First of all, how stinkin' cute is Colin in a hospital gown?

Those socks kill me, and lasted about 2.5 seconds.  So, we arrived at the hospital around 7:45am for a day full of tests.  I can't give you all the exact medical lingo for what he had done, but he had an MRI, a bronchoscopy, and pulmonary got in there too.  The MRI was done because his head is big, like, off the charts big, corrected and actual age.  He had an ultrasound done on his head a month or so ago and it showed some extra fluid in places, so the doc wanted an MRI. The MRI showed that there is some mild brain volume loss.  As soon as the doctor told me that, it sounded really scary, but she said the only problem that he MIGHT have in the future is with his gross motor skills.  Colin just might not be very coordinated.  I am just happy to have not heard the words hydrocephalus or tumor, which were the scary words that the neurologist used at our appointment a few weeks ago (yes, Colin has a LOT of appointments).  So, as much as I wanted there to be nothing wrong, we were happy that it was nothing major.  The bronch showed that his airway looks mostly good, a little narrow, and there is a slight possibility that he would need a surgery when they went to take the trach out, but we're hoping as he grows, the problem will fix itself.  Pulmonary said his lungs look good, except for some mild malacia in his right lung, which will also get better with time and nutrition (the two words I heard all the time at the beginning of this journey).  All in all, we were pleased with the results of the tests.  Unfortunately, the ENT doctor told us his trach won't come out before the winter, so we're probably looking at March.  The good news is, he has been rocking room air during the day so we will start capping his trach, which means he will have to breath in and out of his mouth and nose instead of through the trach.  These are all steps to getting the trach out, and we can't wait for that day, he will be so much safer.  That is all for now, I'll leave you with another picture of Colin in his gown, he was completely mesmerized by his IV and the board.

Thursday, October 9, 2014

The Kendall Normal

Well, here I go.
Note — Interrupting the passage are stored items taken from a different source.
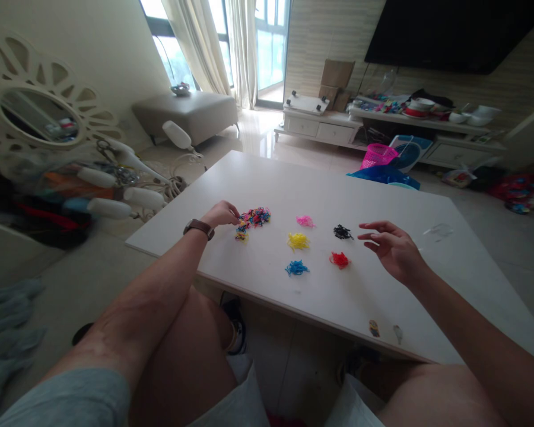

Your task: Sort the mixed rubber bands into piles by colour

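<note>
My left hand [222,214], with a brown-strapped watch at the wrist, is at the left edge of a mixed multicoloured pile [256,217] of small, thin, band-like pieces. Its fingers are bent together at the pile; anything between them is too small to make out. My right hand [395,252] hovers with fingers apart, holding nothing, just right of a black pile [342,232]. Between the hands are a pink pile [305,221], a yellow pile [298,241], a blue pile [297,268] and a red pile [339,260]. A small yellowish cluster [241,236] lies below the mixed pile.
Everything rests on a white table [267,178]. A small yellow-and-dark figure [374,328] and a clear piece [397,334] lie near its front edge, with clear plastic [439,231] at right. Beyond are a pink basket [378,155] and a blue plastic sheet [385,174].
</note>
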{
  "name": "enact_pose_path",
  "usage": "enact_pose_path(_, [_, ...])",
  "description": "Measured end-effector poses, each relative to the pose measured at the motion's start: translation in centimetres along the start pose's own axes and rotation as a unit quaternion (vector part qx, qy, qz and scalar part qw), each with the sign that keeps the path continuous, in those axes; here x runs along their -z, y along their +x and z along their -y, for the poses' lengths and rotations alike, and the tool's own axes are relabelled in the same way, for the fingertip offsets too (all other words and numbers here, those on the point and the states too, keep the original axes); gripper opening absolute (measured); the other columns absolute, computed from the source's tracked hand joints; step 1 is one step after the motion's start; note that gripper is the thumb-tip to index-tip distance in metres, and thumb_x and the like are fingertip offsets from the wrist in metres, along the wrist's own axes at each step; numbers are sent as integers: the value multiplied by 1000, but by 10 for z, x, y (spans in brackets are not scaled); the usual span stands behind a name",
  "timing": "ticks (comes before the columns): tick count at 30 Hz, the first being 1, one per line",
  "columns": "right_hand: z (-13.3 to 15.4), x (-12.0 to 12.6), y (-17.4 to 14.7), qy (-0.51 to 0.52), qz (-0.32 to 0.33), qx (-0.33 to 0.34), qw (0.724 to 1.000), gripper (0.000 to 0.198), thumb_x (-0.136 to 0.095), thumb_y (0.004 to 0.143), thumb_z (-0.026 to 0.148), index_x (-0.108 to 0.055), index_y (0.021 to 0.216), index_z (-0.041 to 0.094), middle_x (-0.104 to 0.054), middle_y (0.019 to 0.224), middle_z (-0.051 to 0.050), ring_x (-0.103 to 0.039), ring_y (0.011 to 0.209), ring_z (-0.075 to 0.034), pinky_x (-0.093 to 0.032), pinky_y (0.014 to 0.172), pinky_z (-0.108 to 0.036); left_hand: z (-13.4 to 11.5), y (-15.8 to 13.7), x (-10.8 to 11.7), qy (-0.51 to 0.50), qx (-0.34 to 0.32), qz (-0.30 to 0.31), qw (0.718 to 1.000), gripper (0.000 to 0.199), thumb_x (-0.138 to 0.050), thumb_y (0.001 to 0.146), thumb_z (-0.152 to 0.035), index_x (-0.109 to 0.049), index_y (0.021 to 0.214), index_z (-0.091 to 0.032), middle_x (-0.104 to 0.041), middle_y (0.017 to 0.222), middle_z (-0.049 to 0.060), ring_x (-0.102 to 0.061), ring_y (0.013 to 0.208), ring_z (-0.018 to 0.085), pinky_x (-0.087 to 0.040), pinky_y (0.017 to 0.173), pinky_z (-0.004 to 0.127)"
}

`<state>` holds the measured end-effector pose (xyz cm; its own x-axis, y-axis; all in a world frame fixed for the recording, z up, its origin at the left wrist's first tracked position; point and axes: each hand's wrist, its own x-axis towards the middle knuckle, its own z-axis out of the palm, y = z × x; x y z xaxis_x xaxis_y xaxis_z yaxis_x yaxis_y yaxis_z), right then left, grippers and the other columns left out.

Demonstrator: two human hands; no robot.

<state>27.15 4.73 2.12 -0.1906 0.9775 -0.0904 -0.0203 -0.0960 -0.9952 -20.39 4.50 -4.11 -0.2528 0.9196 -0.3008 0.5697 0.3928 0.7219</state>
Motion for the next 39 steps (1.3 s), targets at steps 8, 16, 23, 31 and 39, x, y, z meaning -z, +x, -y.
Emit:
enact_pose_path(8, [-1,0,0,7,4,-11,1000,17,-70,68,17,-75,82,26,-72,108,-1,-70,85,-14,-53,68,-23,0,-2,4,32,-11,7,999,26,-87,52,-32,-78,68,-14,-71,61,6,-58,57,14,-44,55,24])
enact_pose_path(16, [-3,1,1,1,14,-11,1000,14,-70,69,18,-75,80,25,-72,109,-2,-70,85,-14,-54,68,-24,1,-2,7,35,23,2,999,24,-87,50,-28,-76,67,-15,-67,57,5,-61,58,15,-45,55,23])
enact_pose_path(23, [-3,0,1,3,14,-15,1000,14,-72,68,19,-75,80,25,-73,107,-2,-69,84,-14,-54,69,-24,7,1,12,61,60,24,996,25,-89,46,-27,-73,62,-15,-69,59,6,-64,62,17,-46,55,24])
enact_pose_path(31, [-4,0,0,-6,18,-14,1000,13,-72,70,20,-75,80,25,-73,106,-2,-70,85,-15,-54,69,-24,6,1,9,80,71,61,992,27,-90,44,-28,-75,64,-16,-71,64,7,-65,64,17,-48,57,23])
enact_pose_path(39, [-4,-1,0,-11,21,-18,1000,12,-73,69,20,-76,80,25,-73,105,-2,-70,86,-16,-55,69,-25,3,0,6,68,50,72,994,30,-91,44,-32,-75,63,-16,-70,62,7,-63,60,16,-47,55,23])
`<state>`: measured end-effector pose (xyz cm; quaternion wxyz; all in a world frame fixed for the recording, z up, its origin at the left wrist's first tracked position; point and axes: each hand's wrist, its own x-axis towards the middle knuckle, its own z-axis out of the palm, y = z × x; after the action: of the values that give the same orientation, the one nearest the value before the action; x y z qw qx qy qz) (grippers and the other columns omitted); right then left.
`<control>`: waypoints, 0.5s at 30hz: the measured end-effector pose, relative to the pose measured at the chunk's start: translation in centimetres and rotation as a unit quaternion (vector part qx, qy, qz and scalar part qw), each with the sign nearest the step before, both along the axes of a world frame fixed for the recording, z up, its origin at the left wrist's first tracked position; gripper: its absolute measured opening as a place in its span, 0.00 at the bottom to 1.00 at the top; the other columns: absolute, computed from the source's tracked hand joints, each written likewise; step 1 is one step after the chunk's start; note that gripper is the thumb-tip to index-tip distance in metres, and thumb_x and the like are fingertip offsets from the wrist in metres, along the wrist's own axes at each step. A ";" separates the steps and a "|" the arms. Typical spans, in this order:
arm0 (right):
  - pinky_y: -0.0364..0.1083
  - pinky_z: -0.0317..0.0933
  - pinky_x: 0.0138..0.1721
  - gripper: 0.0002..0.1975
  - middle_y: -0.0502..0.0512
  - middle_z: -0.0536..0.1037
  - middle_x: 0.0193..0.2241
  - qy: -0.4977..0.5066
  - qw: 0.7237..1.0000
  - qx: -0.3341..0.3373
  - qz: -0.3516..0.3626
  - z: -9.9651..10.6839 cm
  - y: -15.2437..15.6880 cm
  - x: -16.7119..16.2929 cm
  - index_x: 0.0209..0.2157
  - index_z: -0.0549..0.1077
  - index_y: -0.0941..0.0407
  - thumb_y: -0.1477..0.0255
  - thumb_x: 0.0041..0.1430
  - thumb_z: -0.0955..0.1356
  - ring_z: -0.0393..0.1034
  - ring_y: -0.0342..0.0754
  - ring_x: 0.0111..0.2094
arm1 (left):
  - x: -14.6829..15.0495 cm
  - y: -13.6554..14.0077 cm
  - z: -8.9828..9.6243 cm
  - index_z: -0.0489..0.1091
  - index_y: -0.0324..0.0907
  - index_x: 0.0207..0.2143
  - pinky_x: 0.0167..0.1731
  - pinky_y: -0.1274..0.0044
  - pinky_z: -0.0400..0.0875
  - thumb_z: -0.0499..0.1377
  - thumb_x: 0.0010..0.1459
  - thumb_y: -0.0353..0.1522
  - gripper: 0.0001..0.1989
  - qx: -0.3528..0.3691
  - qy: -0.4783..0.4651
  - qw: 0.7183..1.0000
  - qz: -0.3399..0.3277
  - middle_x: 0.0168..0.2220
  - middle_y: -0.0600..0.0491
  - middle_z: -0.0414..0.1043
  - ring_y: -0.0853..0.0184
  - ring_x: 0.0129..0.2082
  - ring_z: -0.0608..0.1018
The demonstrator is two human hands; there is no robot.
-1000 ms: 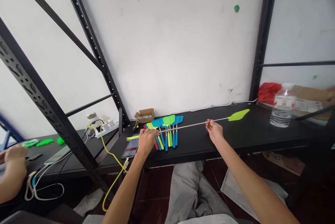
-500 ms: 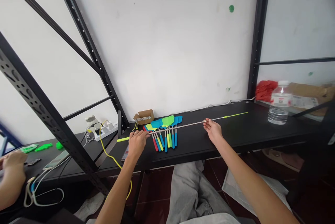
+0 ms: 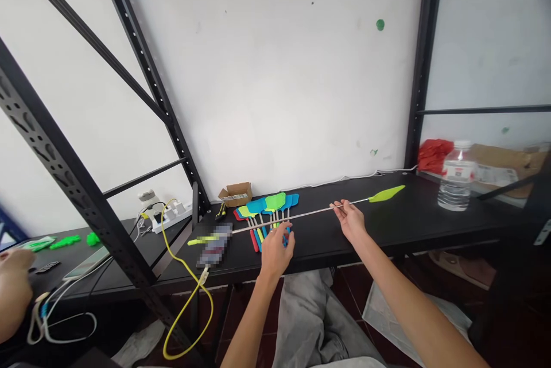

I've been back and forth about wanting to start a blog.  I've been reading several blogs of some amazing women and I feel like I can't even compete with their level of wisdom or rhetoric.  However, I did want to share my story, along with my joys and even my frustrations.  As I sit here and type, there is a mountain of boxes stacked by the front door that are filled with supplies for my 9 month old miracle baby.  Colin spent his first 201 days of his life in the Neonatal Intensive Care Unit at three different hospitals.  He has a trach, a g-tube, and a killer smile.  It is a very long story and I will get to that, but for my first post I wanted to explain the name of the blog, The Kendall Normal.  I can't tell you how many times I heard the words, "your new normal."  My normal for 7 months was driving to a hospital, talking to doctors and nurses, and helping to care for my son while he was lying in a hospital bed.  Now my new normal is caring for my son at home, acting not only (and most importantly) as his mom but also his nurse, making sure his oxygen saturations are safe, giving him his meds, and keeping him healthy.  That is our normal, for the time being.  I'll be honest, there are times that I wish our normal was a little different, a little easier, but I thank God every day for this little boy and all that he brings to our lives.  We've learned a lot over these past 11 months, not just about bronchopulmonary dysplasia, neonatal care, and tracheotomies, but about patience, humility, and grace.  I'm sure we have a lot more to learn and look forward to it.  For now, I better go put away and organize Colin's supplies, just another part of my new normal.